Investigadores de la UAM identifican elementos genéticos móviles clave para la defensa contra bacteriófagos
Investigadores de la Universidad Autónoma de Madrid (UAM) han identificado elementos géneticos móviles (MGE, por sus siglas en inglés) que desempeñan un papel fundamental en la transferencia de sistemas de defensa entre bacterias. Así lo ha explicado la UAM en una nota de prensa en la que ha detallado que se analizaron más de 1,1 millones de genomas bacterianos y se identificaron más de 11.000 pipolinas, que son un tipo de MGE.
Las bacterias han desarrollado sistemas de defensa complejos para sobrevivir en entornos adversos, donde una de las principales amenazas son los bacteriófagos, virus que infectan y destruyen a las bacterias. Los elementos genéticos móviles son fragmentos de ADN que se desplazan dentro o entre genomas y que permiten la propagación de genes clave para la supervivencia, como los relacionados con la resistencia a antibióticos, metales pesados o factores de virulencia.

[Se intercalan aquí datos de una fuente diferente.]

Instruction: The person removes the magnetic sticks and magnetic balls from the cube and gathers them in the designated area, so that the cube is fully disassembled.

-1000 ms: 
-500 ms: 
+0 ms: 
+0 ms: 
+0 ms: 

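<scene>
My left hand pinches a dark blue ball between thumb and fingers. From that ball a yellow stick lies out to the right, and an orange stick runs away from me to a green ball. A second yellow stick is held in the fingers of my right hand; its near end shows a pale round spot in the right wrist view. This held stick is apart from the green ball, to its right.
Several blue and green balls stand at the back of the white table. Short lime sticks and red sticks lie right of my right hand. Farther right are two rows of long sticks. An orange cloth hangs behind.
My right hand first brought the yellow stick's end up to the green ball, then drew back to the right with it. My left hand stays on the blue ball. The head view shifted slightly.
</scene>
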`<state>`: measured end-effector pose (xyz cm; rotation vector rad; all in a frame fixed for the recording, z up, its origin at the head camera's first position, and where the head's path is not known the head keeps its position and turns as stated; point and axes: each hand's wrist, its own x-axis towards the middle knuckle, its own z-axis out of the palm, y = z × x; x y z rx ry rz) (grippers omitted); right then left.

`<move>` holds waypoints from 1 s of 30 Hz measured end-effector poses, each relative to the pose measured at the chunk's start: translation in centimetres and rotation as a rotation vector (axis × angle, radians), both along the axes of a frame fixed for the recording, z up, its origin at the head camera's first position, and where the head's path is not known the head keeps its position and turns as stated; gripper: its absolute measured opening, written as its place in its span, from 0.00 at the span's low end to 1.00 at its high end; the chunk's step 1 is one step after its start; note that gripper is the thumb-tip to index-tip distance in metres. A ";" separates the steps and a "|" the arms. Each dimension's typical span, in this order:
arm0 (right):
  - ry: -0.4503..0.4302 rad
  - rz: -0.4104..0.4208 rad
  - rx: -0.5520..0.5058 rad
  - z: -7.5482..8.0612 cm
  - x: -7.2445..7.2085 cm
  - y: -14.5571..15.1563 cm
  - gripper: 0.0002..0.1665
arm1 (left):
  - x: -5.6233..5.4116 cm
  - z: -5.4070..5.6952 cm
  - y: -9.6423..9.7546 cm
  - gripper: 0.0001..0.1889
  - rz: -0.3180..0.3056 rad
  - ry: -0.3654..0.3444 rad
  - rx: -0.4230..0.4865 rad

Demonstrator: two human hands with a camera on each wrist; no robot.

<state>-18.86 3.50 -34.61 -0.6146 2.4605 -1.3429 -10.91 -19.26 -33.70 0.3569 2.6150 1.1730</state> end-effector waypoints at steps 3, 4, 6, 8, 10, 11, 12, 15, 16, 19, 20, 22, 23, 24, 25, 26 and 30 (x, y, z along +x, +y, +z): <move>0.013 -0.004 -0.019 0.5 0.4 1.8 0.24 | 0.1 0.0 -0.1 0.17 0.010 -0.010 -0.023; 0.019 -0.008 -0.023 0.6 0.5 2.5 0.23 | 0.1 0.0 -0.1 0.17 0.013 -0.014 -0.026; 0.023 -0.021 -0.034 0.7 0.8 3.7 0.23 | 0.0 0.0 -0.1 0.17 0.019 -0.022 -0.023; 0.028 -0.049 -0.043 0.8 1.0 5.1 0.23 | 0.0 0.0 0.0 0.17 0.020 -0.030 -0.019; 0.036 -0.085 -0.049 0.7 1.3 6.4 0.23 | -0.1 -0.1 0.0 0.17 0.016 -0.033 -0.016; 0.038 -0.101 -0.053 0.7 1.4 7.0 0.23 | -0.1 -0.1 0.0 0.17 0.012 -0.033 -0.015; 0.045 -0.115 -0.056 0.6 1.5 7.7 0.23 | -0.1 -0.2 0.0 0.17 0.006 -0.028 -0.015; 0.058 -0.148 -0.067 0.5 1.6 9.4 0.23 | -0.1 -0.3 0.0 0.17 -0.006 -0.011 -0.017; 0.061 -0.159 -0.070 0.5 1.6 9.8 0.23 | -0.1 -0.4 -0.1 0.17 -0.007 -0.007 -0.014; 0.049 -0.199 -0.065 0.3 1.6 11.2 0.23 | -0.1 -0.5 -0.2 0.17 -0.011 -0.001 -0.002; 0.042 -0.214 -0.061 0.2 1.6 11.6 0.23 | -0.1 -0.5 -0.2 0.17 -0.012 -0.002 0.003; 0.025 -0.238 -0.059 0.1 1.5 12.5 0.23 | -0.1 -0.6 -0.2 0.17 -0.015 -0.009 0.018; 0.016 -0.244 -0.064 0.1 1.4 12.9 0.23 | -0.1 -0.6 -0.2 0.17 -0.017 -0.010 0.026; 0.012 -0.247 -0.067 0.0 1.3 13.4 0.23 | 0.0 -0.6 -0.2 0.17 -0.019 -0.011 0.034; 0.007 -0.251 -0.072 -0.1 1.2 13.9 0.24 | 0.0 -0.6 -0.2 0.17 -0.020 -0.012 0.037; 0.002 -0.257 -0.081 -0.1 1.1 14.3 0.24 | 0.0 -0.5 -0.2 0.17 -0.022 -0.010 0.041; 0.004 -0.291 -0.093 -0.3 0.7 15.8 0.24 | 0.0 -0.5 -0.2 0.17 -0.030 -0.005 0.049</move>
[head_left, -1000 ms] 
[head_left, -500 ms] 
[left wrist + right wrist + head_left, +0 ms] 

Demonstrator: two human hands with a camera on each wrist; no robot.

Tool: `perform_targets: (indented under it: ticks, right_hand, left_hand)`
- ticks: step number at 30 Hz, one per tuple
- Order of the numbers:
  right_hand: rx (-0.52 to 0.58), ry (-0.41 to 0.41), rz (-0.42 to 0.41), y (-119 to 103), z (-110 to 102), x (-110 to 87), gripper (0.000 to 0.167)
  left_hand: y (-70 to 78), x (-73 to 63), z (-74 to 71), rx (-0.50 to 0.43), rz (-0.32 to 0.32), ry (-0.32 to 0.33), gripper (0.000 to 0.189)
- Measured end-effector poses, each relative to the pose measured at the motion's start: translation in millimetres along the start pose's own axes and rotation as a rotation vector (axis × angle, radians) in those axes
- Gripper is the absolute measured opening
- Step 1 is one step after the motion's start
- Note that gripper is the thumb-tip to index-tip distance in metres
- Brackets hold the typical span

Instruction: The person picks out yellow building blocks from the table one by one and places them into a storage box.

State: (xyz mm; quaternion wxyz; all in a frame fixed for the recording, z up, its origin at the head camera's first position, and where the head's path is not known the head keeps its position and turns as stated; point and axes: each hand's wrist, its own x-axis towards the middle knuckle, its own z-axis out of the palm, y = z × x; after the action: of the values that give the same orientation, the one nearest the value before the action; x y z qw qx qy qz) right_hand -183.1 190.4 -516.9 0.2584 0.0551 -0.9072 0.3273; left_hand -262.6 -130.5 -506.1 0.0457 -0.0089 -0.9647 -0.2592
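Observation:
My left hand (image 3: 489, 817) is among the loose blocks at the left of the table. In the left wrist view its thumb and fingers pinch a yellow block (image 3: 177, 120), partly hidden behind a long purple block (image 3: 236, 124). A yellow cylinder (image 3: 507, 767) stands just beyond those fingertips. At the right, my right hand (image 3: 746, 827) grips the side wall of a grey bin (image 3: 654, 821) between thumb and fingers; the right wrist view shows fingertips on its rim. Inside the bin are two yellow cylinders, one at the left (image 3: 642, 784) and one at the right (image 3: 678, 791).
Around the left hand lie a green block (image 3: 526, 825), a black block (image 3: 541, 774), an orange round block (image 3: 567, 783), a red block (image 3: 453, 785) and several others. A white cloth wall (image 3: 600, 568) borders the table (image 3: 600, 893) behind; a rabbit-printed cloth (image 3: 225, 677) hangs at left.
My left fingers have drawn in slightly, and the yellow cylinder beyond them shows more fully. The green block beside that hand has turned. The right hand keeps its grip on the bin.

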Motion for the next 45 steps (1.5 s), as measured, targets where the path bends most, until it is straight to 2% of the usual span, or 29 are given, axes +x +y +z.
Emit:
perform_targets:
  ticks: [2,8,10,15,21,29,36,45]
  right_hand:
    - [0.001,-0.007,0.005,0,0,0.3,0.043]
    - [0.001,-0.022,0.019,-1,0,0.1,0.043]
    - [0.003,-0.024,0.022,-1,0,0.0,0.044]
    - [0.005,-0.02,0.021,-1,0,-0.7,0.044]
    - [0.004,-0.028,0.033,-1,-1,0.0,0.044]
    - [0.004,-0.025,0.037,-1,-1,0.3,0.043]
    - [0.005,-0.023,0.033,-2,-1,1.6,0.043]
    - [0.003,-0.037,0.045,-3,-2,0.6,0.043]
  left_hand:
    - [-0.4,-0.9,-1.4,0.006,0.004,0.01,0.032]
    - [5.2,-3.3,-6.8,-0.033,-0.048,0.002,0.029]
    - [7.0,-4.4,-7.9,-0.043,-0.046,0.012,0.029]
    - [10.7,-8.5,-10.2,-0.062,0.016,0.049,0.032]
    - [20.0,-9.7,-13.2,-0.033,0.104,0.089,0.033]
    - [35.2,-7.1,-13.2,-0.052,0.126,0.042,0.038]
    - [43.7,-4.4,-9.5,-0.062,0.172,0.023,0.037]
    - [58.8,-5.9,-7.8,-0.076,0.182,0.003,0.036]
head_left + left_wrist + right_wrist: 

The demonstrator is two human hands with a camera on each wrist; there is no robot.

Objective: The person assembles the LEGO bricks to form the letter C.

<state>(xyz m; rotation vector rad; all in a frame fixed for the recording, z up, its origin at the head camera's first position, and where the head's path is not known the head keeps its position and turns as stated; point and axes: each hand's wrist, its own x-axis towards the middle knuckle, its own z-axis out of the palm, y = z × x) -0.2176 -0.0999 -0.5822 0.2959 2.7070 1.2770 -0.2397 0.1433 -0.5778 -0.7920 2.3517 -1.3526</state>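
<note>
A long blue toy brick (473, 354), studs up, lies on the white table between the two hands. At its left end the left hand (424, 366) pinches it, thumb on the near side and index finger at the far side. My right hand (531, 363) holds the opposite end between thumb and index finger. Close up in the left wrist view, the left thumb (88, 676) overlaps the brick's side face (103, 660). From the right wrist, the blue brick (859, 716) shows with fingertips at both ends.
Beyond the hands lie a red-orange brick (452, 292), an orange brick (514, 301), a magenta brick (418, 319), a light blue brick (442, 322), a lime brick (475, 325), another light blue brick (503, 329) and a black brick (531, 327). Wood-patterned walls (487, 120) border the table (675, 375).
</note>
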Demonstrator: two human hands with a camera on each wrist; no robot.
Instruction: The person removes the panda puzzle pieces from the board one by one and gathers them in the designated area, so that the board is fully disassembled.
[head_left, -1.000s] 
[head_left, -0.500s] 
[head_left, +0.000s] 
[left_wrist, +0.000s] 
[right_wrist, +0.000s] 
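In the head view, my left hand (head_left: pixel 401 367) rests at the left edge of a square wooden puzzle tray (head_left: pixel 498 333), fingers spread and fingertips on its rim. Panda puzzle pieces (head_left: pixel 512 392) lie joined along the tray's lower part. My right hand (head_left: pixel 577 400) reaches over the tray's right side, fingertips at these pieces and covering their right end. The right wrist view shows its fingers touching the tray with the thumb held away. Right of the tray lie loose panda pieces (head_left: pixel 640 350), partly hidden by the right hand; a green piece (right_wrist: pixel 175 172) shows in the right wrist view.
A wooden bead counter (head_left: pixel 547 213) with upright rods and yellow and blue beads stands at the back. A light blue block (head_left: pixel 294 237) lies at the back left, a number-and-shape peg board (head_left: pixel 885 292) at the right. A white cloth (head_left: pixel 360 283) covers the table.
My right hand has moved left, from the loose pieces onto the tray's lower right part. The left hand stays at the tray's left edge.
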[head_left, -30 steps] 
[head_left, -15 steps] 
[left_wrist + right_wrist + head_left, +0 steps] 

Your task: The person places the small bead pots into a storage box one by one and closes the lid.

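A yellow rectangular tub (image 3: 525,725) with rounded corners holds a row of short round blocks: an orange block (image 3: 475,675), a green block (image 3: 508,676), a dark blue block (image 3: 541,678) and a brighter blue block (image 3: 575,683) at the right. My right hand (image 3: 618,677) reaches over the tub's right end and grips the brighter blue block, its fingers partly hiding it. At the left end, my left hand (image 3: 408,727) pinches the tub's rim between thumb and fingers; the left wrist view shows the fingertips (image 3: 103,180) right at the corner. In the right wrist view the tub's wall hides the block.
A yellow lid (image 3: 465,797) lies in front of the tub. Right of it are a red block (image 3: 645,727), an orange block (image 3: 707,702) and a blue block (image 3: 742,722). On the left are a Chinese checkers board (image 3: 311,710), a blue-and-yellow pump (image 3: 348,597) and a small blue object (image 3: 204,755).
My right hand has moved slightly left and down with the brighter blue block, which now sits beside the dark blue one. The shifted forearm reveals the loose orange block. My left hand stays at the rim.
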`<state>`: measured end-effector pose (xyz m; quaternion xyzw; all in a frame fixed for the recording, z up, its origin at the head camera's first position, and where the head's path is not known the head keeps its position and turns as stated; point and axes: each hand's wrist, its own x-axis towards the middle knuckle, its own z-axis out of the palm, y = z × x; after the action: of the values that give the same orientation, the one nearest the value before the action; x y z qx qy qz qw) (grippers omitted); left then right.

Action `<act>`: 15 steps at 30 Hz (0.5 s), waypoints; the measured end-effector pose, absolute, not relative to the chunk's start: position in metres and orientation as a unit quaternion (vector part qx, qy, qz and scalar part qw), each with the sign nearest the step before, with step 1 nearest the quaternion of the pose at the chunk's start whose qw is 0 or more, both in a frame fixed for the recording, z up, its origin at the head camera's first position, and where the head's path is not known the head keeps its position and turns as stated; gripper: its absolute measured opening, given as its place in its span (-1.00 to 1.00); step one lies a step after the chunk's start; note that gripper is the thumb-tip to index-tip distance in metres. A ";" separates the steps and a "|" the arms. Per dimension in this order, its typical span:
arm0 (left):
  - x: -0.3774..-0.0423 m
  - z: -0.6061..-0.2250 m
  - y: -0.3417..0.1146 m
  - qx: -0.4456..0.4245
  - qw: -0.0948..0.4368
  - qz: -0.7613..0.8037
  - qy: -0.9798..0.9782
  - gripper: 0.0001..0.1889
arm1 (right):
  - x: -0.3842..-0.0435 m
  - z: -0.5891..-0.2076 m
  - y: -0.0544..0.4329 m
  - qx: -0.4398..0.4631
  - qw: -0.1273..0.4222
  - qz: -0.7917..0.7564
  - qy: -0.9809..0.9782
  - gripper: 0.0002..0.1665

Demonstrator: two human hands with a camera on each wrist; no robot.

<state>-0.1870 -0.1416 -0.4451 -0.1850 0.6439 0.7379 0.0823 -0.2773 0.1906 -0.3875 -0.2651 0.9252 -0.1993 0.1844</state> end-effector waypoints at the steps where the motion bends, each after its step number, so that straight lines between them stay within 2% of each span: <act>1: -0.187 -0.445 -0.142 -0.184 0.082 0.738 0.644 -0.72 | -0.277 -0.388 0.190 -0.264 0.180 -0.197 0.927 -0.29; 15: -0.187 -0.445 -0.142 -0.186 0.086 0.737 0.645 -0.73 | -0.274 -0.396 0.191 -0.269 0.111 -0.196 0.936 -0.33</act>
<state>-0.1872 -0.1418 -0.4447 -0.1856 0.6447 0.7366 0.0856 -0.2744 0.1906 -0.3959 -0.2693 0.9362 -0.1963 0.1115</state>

Entre la diversidad de MGE, el grupo de Facultad de Medicina de la UAM dirigido por Modesto Redrejo descubrió en 2017 las pipolinas. Estas se diferencian de otros elementos genéticos móviles por codificar una ADN polimerasa, llamada piPolB, que permite la replicación del ADN sin necesidad de un ARN iniciador o una proteína terminal.
El grupo había demostrado en estudios anteriores que las pipolinas tienen un contenido genético altamente variable, principalmente relacionado con la movilización y el metabolismo del ADN. Pero no encontraron genes de resistencia a antibióticos ni factores de virulencia asociados a estas estructuras, lo que dejaba incierto su papel biológico, ya que no se conocía qué ventaja selectiva podían aportar a su hospedador.
Ahora, en una investigación reciente liderada por Víctor Mateo, investigador predoctoral del programa FPI-UAM, se han encontrado pipolinas por primera vez en especies patógenas conocidas, como Salmonella enterica , Vibrio cholerae y Staphylococcus aureus .
MECANISMOS DE DEFENSA EN LAS PIPOLINAS
El análisis de los genes codificados en estos MGE reveló a los investigadores que las pipolinas contienen, en promedio, más genes de defensa contra bacteriófagos que otros MGE, como los plásmidos, los elementos integrativos conjugativos o los virus satélites.
Entre los mecanismos de defensa presentes en las pipolinas, destacan los sistemas de restricción-modificación y las helicasas, pero los investigadores también encontraron una gran variedad de sistemas caracterizados en los últimos años.
«Observamos una ausencia relativa de genes de resistencia a antibióticos, factores de virulencia u otros genes que aporten diferentes ventajas adaptativas. Esto es sorprendente puesto que los MGE no tienen por qué especializarse en llevar un determinado tipo de genes ventajosos. En cualquier caso, esta observación sugiere que un posible rol biológico de las pipolinas es participar en la protección bacteriana frente a virus u otros MGE que intenten entrar en la bacteria», ha afirmado Redrejo.
El estudio, publicado en Nucleic Acids Research , también reveló que muchos sistemas de defensa contenidos en las pipolinas, especialmente en enterobacterias, han sido intercambiados recientemente con plásmidos y otros elementos conjugativos. «Esto sugiere que las pipolinas no actúan de forma aislada, sino que participan activamente en la red global de MGEs que gestiona el repertorio de sistemas de defensa y facilita su transferencia a otras bacterias», agrega Mateo.